Streaming large data

In plain English:
This page shows when CubeDynamics switches to VirtualCube, how it chooses tiles, and how you can debug or adjust streaming for very large climate or NDVI analyses.

What this page helps you do:
- Know when streaming activates automatically - Understand tile boundaries for time and space - Troubleshoot slow or error-prone large requests

When does CubeDynamics switch to streaming?

CubeDynamics checks the requested time span, spatial extent, and provider limits. If the request is too large to hold comfortably in memory, it returns a VirtualCube that streams tiles. You can also force this by passing streaming_strategy="virtual" to loaders.

How tile boundaries are chosen

  • Time chunks: by default, long spans are split into multi-year windows (for example, 5-year slices). Shorter windows reduce memory per tile.
  • Spatial chunks: wide bounding boxes are broken into smaller rectangles. Each rectangle is fetched and processed separately.
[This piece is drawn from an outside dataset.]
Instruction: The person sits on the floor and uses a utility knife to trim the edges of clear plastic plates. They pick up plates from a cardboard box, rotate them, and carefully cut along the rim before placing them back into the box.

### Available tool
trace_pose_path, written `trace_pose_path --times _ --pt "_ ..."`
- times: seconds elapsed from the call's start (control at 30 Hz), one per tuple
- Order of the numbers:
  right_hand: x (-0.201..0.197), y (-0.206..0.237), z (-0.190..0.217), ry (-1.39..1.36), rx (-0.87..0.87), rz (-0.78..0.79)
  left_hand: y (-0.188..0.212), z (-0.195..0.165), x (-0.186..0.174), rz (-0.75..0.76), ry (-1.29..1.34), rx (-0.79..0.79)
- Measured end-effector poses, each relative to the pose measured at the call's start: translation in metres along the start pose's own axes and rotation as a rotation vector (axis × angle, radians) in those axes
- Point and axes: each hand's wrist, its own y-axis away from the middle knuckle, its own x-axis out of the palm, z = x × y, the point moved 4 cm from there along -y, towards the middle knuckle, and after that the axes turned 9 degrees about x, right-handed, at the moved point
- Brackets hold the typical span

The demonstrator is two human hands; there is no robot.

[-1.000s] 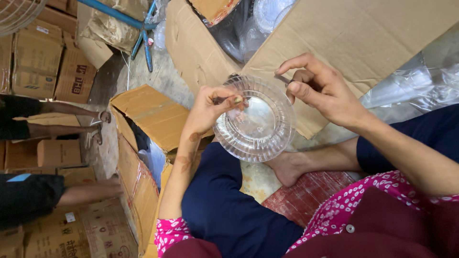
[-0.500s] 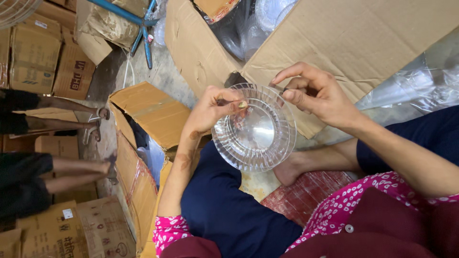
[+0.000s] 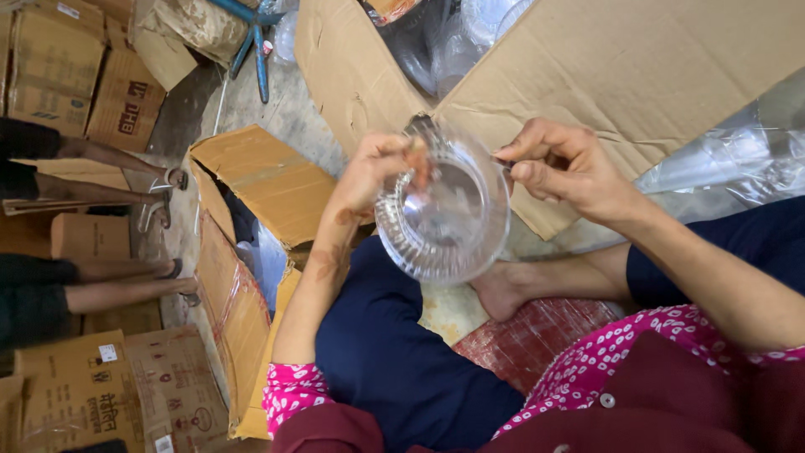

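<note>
A clear ribbed glass bowl is held up over my lap, its mouth turned toward me. My left hand grips its left rim, fingers curled over the edge. My right hand pinches the right rim between thumb and forefinger. Behind the bowl lies a large open cardboard box with more clear glassware in plastic wrapping inside.
An open brown carton stands to my left on the concrete floor. Stacked cartons line the far left, and another person's legs stretch in from that side. Crumpled clear plastic lies at right. A red mat lies under my foot.
The bowl has tilted and turned in my hands, its mouth now facing me more. My right fingers have closed onto the right rim. The other person's legs have shifted.
</note>
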Motion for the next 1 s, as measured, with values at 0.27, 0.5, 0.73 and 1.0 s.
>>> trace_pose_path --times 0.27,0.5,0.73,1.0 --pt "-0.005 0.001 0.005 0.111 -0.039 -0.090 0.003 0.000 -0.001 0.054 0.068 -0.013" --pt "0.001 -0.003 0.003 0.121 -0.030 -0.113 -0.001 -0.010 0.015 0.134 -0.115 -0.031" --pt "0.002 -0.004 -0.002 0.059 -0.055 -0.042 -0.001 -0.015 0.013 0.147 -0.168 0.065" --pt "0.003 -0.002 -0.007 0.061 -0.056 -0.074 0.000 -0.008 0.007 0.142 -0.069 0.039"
Time chunks vs spatial chunks

Some requests only need time tiling (long history, small AOI). Others only need spatial tiling (wide AOI, short time). Very large jobs may need both.

What happens if both are too large (time × space tiling)

VirtualCube creates a grid of tiles that cover every time window and spatial rectangle. Each tile is processed independently, then merged. Running statistics guarantee consistent outputs.

What about NDVI z-scores?

NDVI z-score loaders stream just like other cubes. Baseline statistics are computed incrementally across tiles before z-scores are applied, so you can request decades of vegetation data without special code.

How VirtualCube fits into the broader pipe/verb system

Pipes and verbs remain unchanged. Streaming only changes how data is fed into the verbs, not which verbs you call.

from cubedynamics import pipe, verbs as v

ndvi = cd.ndvi(..., streaming_strategy="virtual")
pipe(ndvi) | v.variance(dim=("y", "x")) | v.plot_timeseries()

Practical debugging tips

  • Use .debug_tiles() to print tile boundaries.
  • Reduce time_tile or spatial_tile if you see rate limits or timeouts.
  • Force materialization with .materialize() only for small validation runs.
  • Log intermediate shapes with lightweight verbs if a custom step misbehaves.

Examples of errors and how to fix them

  • MemoryError or slow progress: shrink time_tile, narrow the AOI, or both.
  • Provider rate-limit warnings: lower tile sizes to reduce concurrent requests.
  • Unexpected statistics: ensure custom verbs do not assume full-context data; otherwise, materialize first.

Planning a long NDVI or climate analysis responsibly

  • Check provider terms and rate limits before launching continent-scale requests.
  • Schedule large pulls during off-peak hours when possible.
  • Save intermediate summaries instead of raw tiles when you only need aggregates.

Legacy Technical Reference (kept for context)

This is a new page; there is no prior content to preserve.